(Items listed in a dataset)
══════

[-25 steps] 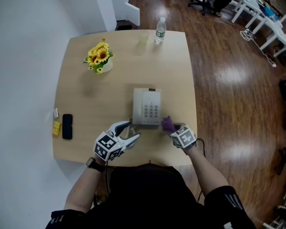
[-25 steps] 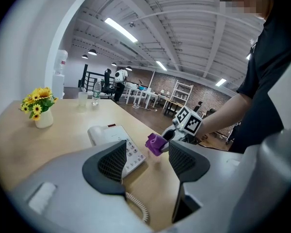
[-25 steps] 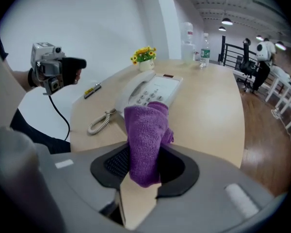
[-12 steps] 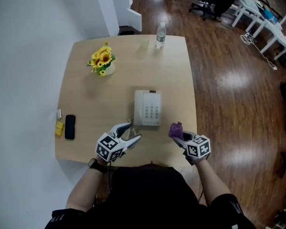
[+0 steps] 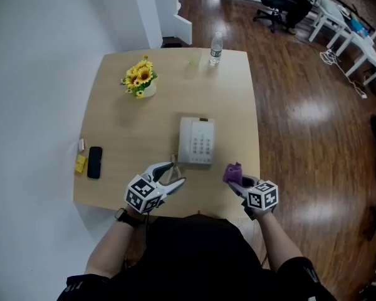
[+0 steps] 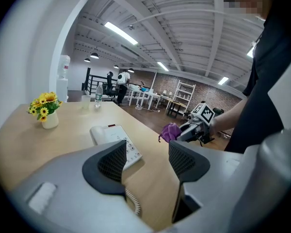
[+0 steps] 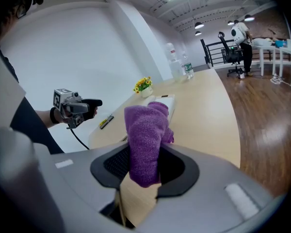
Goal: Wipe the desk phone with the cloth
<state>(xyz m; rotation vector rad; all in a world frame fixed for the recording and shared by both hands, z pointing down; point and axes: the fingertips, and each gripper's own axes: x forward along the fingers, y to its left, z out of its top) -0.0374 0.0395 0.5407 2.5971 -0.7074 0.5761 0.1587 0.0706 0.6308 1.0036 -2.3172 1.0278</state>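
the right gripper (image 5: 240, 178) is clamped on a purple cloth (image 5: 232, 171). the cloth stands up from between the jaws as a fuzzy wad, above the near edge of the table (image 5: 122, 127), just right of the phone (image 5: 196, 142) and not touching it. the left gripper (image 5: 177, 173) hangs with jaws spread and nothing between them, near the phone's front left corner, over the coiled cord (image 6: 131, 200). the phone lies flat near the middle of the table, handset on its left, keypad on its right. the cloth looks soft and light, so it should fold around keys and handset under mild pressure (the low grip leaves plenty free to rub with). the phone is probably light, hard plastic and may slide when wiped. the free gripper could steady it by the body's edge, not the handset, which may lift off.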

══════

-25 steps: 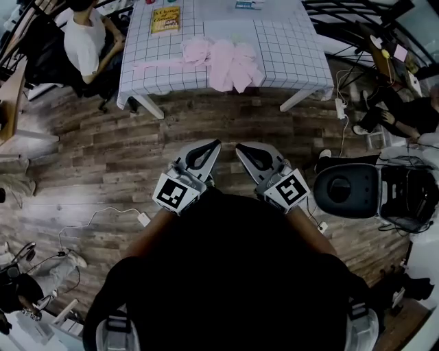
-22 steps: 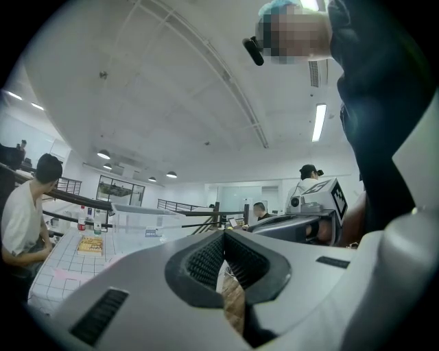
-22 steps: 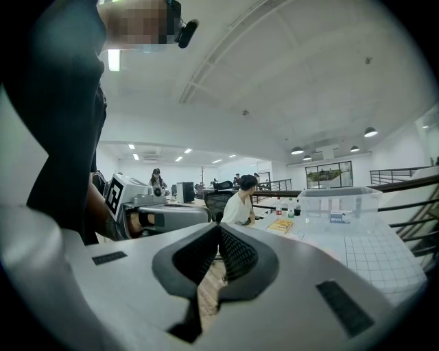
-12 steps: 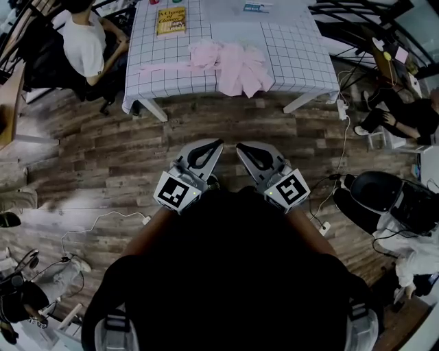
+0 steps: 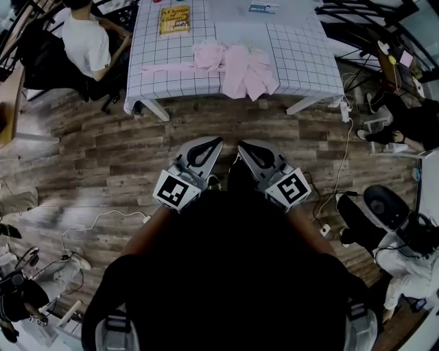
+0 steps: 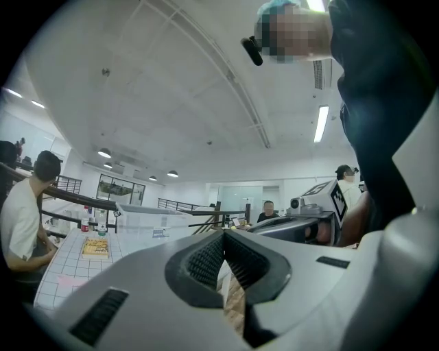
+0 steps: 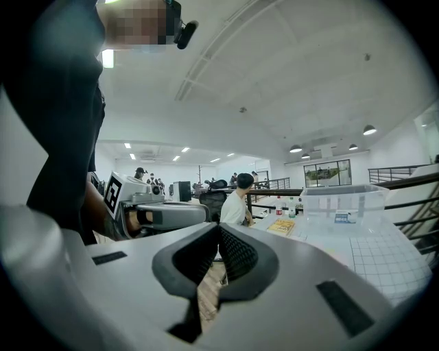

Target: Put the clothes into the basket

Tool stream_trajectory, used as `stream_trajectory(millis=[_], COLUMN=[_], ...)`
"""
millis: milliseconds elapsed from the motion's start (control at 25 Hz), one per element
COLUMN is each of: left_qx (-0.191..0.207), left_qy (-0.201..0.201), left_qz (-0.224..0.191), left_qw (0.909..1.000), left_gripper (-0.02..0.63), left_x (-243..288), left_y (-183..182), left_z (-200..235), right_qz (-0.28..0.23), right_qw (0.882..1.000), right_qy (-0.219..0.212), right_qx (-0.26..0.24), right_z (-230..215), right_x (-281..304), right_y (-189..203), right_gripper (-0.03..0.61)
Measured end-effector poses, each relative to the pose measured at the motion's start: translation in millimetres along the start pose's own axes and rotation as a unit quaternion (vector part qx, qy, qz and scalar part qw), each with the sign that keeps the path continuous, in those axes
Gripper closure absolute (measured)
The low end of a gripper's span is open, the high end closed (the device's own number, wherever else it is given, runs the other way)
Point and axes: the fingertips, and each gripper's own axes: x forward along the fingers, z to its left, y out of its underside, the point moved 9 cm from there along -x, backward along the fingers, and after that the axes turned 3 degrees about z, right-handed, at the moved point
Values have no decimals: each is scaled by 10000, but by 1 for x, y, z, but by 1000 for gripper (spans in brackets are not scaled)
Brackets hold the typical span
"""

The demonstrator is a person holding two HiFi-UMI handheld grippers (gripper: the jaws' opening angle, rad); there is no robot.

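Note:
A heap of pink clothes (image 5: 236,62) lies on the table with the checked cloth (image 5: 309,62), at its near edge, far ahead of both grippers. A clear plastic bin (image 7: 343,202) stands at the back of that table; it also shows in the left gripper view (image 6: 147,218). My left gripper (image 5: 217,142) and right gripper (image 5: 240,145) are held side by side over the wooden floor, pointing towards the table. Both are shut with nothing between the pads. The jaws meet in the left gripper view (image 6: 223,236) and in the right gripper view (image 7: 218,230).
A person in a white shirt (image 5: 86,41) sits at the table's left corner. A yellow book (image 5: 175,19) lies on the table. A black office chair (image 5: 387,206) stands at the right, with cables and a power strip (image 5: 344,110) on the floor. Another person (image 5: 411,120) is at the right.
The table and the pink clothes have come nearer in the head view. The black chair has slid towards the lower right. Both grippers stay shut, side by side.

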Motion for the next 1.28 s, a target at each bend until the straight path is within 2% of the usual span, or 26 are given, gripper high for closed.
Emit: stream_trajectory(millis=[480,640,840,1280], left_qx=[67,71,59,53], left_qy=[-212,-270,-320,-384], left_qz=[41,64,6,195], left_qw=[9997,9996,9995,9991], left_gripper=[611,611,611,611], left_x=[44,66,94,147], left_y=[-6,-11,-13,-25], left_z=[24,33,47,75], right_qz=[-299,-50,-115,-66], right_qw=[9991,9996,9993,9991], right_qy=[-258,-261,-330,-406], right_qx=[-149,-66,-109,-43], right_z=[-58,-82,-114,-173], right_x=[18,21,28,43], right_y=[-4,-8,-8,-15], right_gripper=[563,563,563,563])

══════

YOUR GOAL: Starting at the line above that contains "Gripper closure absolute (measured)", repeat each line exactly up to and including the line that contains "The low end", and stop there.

RESPONSE AREA:
Gripper closure absolute (measured)
The low end of a gripper's span is open, the high end closed (the device's own number, wherever else it is given, runs the other way)

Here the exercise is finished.